Computers Sweep Old Symbols Away

Encyclopedia salespeople were once familiar figures at many doors, toting knowledge in their briefcases. Now they are no more. Two weeks ago Britannica, the encyclopedia giant, launched its Web site, www.britannica.com. It’s free. The company hopes to make money through advertising.

The company finally faced a reality of the information revolution.

There is little market anymore for volumes of expensive books containing material that quickly grows stale. A Web site offers daily vitality. Britannica has a terrific brand name and with all the junk on the Internet, it’s no surprise that the site has been overwhelmed with hits. So overwhelmed that it still doesn’t function.

On the Web site you’ll find this message from Don Yannias, CEO of Britannica: “As you may know, the launch of Britannica created such an enormous volume of traffic we were simply unable to handle the demand. Thank you for your patience.

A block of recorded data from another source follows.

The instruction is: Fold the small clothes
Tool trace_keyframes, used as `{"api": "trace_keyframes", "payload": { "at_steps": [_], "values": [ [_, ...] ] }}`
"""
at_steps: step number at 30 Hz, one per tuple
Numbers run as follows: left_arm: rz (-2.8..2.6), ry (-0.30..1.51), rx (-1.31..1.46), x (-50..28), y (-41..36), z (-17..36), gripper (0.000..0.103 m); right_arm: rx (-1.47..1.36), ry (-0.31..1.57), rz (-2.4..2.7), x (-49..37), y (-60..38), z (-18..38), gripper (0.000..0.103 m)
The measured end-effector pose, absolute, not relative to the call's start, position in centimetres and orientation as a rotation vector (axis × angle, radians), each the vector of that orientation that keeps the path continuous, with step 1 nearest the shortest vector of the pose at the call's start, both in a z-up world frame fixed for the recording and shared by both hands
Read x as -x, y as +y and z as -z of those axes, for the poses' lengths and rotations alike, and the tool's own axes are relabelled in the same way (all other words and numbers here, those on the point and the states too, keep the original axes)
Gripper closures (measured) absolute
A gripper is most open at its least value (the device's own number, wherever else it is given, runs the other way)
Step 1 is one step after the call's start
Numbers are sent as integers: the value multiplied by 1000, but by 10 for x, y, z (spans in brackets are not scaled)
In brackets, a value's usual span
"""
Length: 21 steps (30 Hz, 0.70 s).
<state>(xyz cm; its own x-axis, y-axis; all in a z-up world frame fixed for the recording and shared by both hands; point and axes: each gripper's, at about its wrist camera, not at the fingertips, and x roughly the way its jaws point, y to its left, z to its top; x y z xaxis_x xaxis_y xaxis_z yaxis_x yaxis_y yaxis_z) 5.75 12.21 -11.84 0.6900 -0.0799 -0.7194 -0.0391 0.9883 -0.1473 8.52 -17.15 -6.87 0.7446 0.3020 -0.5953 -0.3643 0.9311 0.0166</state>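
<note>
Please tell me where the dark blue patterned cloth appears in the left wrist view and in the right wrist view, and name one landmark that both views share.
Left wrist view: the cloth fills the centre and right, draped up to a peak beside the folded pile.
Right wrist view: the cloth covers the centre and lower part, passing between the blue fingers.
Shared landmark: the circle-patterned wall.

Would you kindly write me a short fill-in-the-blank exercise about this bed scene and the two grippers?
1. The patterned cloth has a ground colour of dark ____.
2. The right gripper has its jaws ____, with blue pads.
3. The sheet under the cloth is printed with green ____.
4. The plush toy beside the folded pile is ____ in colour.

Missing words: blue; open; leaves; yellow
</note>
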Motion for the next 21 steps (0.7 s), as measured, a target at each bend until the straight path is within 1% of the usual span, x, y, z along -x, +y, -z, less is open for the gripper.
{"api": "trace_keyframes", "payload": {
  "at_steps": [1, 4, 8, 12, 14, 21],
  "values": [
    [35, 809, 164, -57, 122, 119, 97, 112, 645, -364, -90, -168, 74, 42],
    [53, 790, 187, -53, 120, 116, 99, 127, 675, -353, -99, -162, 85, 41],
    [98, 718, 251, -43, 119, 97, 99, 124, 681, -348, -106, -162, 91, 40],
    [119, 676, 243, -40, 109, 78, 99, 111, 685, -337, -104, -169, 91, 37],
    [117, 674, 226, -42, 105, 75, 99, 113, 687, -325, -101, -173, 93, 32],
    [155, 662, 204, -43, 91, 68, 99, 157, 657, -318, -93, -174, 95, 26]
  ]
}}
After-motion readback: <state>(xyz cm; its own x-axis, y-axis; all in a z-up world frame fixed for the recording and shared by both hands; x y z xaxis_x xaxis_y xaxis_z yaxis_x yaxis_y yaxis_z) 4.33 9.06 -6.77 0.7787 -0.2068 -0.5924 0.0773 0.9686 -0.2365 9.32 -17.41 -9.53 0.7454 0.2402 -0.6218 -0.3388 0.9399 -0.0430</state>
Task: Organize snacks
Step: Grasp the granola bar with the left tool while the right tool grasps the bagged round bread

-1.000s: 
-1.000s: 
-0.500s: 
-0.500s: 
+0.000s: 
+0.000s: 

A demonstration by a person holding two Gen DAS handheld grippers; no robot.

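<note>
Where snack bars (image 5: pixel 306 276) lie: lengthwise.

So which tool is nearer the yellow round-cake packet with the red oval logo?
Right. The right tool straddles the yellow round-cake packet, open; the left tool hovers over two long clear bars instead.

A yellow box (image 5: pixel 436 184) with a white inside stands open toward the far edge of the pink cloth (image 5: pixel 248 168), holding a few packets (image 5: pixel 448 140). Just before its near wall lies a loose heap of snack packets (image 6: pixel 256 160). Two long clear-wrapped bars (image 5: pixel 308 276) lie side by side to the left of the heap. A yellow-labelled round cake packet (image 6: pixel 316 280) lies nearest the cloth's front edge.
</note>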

I’ll continue to keep you posted on our progress.”

Fifty years from now, when historians attempt to chronicle the information revolution, they will focus on the big stuff that changed daily life - faster computers, fax machines, voicemail. They might not examine as closely the smaller changes in our society, such as the demise of door-to-door encyclopedia salespeople.

But those smaller changes also reflect the profound nature of a revolution that is still in early stages, according to an article in the October issue of The Atlantic Monthly. Peter Drucker writes: “The Information Revolution is now at the point at which the Industrial Revolution was in the early 1820s, about forty years after James Watt’s improved steam engine was first applied to an industrial operation - the spinning of cotton. And the steam engine was to the first Industrial Revolution what the computer has been to the Information Revolution - its trigger, but above all its symbol.”

The encyclopedia is a symbol, too. And when these old symbols die, it’s important to acknowledge what will be missed. Human contact is one loss. Though the neighborhood salespeople could be annoying, they were a link to the outside world. In a few years, those shelf-filling volumes of encyclopedias will be gone from most homes. Gone, too, will be the tactile pleasure of opening a volume, finding the right piece of information and, along the way, enjoying a few unrelated articles you hadn’t planned to read at all. That doesn’t happen with the mechanical efficiency of the computer age.

Britannica showed good business judgment by switching to the Web site, but this new form is still in transition. Don’t throw those hardcover volumes out just yet.